通常、このような進歩を遂げるには、既存のアプローチの構造を破壊する設計の迅速な反復(多くの場合、明確な指示なし)が必要です。しかし、既存の強化学習フレームワークのほとんどは、研究者が RL 手法を効率的に反復できるようにする柔軟性と安定性の両方を備えていないため、新しい研究の方向性を模索しても、短期的には大きな利益が得られない可能性があります。さらに、既存のフレームワークの結果を再現するには時間がかかりすぎることが多く、科学的な再現性の問題につながる可能性があります。

Google は本日、強化学習の研究者や関連担当者に、柔軟で安定した再現性のあるツールを提供することを目的とした、TensorFlow をベースとした新しいフレームワークを発表しました。このフレームワークは、脳内の報酬動機行動の主要成分であるドーパミンにヒントを得たもので、神経科学と強化学習研究の密接なつながりを反映しており、大きな発見につながる可能性のある推測的研究をサポートするように設計されています。 Google は、フレームワークの使用方法を説明するために、関連する Colab (https://github.com/google/dopamine/blob/master/dopamine/colab/README.md) のセットもリリースしました。

使いやすさ

このフレームワークの設計では、明瞭性とシンプルさが 2 つの重要な考慮事項でした。 Google が提供するコードはコンパクト (Python ファイル約 15 個) で、ドキュメントも充実しています。その理由は、Google の研究者が、成熟した、よく理解されているベンチマークである Arcade Learning Environment (ALE) と、4 つの価値ベースのエージェント (DQN、C51、Rainbow エージェントの慎重に設計された簡易版、および Implicit Quantile Network エージェント (先月の ICML カンファレンスで発表されたばかり)) に焦点を当てたためです。 Google は、このシンプルさにより、研究者がエージェントの内部の仕組みを理解しやすくなり、新しいアイデアをすぐに試せるようになることを期待しています。

再現性

Google は強化学習研究における再現性を非常に重視しています。そのため、Google はコードに対して完全なテストを提供しており、これらのテストはドキュメントに記載されています。さらに、Google の実験フレームワークは、ALE を使用した標準化された経験的評価に関する Machado ら (2018) の推奨事項に従っています。

ベンチマーク

新しい研究者にとって、自分のアイデアを素早くベンチマークすることは非常に重要です。 Google は、ALE でサポートされている 60 のゲームを含む 4 つのエージェントの完全なトレーニング データを、Python ピクル ファイル (Google のフレームワークを使用してトレーニングされたエージェント用) と JSON データ ファイル (他のフレームワークを使用してトレーニングされたエージェントとの比較用) の形式で提供しています。 Google は、研究者が全 60 のゲームで提供されたすべてのエージェントのトレーニング実行をすばやく視覚化できる Web サイトも提供しています。
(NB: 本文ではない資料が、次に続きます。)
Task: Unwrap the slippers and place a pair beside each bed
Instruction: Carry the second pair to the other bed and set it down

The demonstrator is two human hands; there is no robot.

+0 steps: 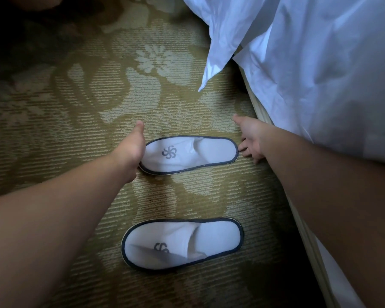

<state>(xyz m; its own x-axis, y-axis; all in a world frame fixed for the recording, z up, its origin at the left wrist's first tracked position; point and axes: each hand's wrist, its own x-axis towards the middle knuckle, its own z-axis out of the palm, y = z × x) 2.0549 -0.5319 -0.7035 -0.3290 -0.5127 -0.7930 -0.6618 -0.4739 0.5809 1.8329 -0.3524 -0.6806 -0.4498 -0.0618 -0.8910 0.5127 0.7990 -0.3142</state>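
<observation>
Two white slippers with dark trim and a grey swirl logo lie flat on the carpet beside the bed (320, 96), toes to the left. The far slipper (190, 153) sits between my hands. My left hand (132, 147) rests against its toe end with the thumb raised clear; its fingers are hidden behind the hand. My right hand (250, 138) is spread at the heel end, fingertips touching the rim and thumb pointing away. The near slipper (182, 243) lies apart, closer to me, with nothing touching it.
A green and beige patterned carpet (98, 107) covers the floor. White bedding (220, 41) hangs off the bed, one corner drooping above the far slipper. The bed base edge (298, 218) runs diagonally down the right. The top left is dark.
</observation>
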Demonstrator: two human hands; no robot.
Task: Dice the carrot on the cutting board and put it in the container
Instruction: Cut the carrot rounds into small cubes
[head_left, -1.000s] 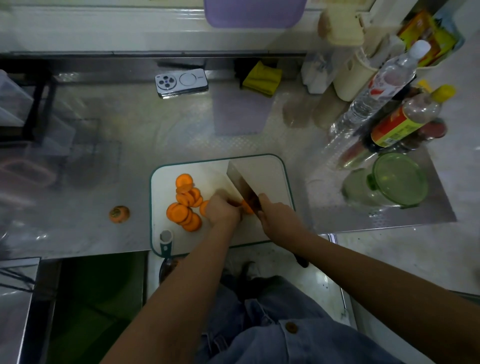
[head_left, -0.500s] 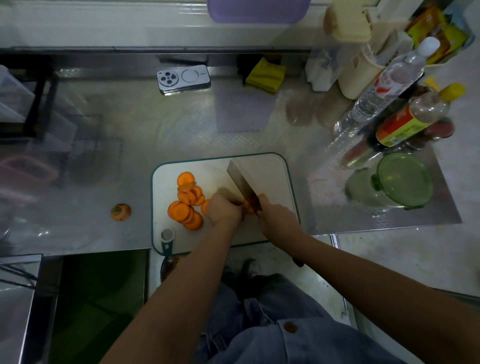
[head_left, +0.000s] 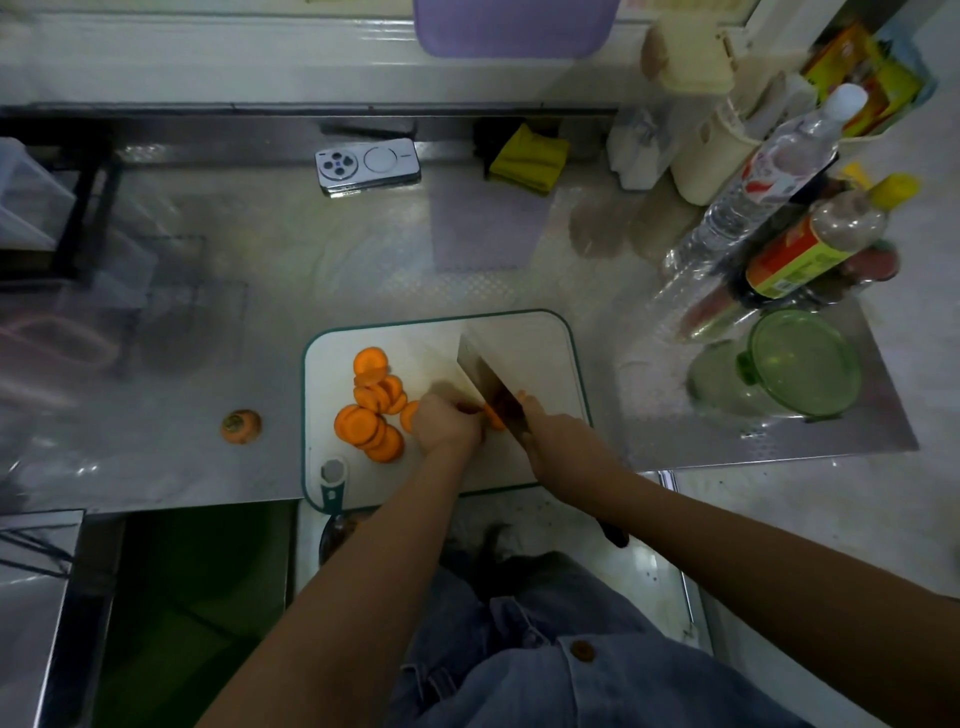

下の写真は、Google のエージェント 4 人が Seaquest (ALE がサポートする Atari 2600 ゲームの 1 つ) のトレーニングをしているところです。

Google の 4 人のエージェントのトレーニングは Seaquest で実行されます。 x 軸は反復を表し、各反復は 100 万ゲーム フレーム (リアルタイム ゲームプレイで 4.5 時間) です。y 軸はゲームごとに得られる平均スコアです。網掛け部分は 5 回の独立した実行からの信頼区間を表します。

Google は、これらのエージェントを使用してトレーニングされたディープ ネットワーク、生の統計ログ、Tensorboard 視覚化用の TensorFlow イベント ファイルも提供しています。

関連アドレス: https://github.com/google/dopamine/tree/master/docs#downloads

Google は、このフレームワークの柔軟性と使いやすさが研究者による新しいアイデアの試行に役立つことを期待している。 Google は研究でこのフレームワークを使用し、多くのアイデアを非常に柔軟に迅速に反復できることを発見しました。 Google は、コミュニティがこのフレームワークを使用するのを楽しみにしています。